Volume I, Number 52 – Content Warning: Language and Horror

She microdosed every day for a year and felt better than ever. The mushrooms came from Brazil, she’d been told. Trish made her own tincture: boiling it down, diluting, filtering, and repeat. Then one drop in each eye and she felt like she was blinking away her troubles. Her migraines improved. She slept better. She was more outgoing. The only problem was all the imaginary monsters everywhere.
          Trish knew they were imaginary because a) There are no such things as monsters, and b) No one else saw them and she could walk right through them. Otherwise they might have freaked her out, with their rocky hides, slavering fangs and bloodstained claws. They still sometimes startled her, when she opened a door and one was eating a kid on the toilet or stuff like that, but it was mostly fine. It was weird when she was in bed with Bill, since there was one monster in particular with a—this is sort of embarrassing—a really big purple cock, with evil-looking red thorns all over it, and it liked to watch her and Bill, and masturbate.
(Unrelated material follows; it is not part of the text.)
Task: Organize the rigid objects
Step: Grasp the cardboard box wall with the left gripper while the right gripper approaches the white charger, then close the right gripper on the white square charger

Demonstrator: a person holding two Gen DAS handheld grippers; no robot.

So when pressed she would admit there were a few drawbacks.
          At work they pretended to eviscerate her coworkers. They pretended to piss in her coffee. At church they did really wild stuff. She went to a baseball game and the whole diamond opened up into a sharp-toothed pit of sulfurous fire. But no one else ever noticed, so it was okay.
          Nonetheless, for New Year’s she resolved to give it up. Maybe she’d already gotten whatever therapeutic benefit there was from it all. But right away, even before her hangover had cleared, Trish knew it was a mistake. She was overwhelmed by a sick feeling of deep dread, and it just grew worse over the next few days. Sleepless nights, or nightmares. Unexplained scratches on her chest. Dry eyes. Libido? Forget it. She came out in hives.
          The day of the big blizzard she was snowed into the house, all alone and bored. So what the hell. She brewed some up and dripped it in her eyes. Right away she felt alive again. And there were no monsters.
          Full of vim, she put on her boots and mittens and hat and heavy coat and went for a walk in the park. It had stopped snowing and the sun was out, and everything was blanketed thick. Kids were playing: snowballs, snow angels. Ice skaters! What a world!
          She brushed off a bench and sat down next to a man.
          Can I tell you something? Trish asked, uninvited. I’ve been on my own since I was fourteen. My dad was a drug addict. He’s dead now. Don’t ask about my mom or my worthless brother. But I made it. I have a job and a boyfriend and a little bit of money and it took me a long time but I think I can look at the world and not see it as a threat. It took me until—I’m almost thirty—but I think I’ve put the worst of it all behind me.
          The man, who must have been sitting there for a long time, so covered in snow as he was, had been listening intently, even unblinkingly. When she was finished speaking, there was a long pause as she waited for his reaction. Just when it began to get awkward, just as she was about to ask him a question about himself, he nodded his head vigorously, once, and a cap of snow fell from his head into his lap.
          Now let me tell you a story, he said.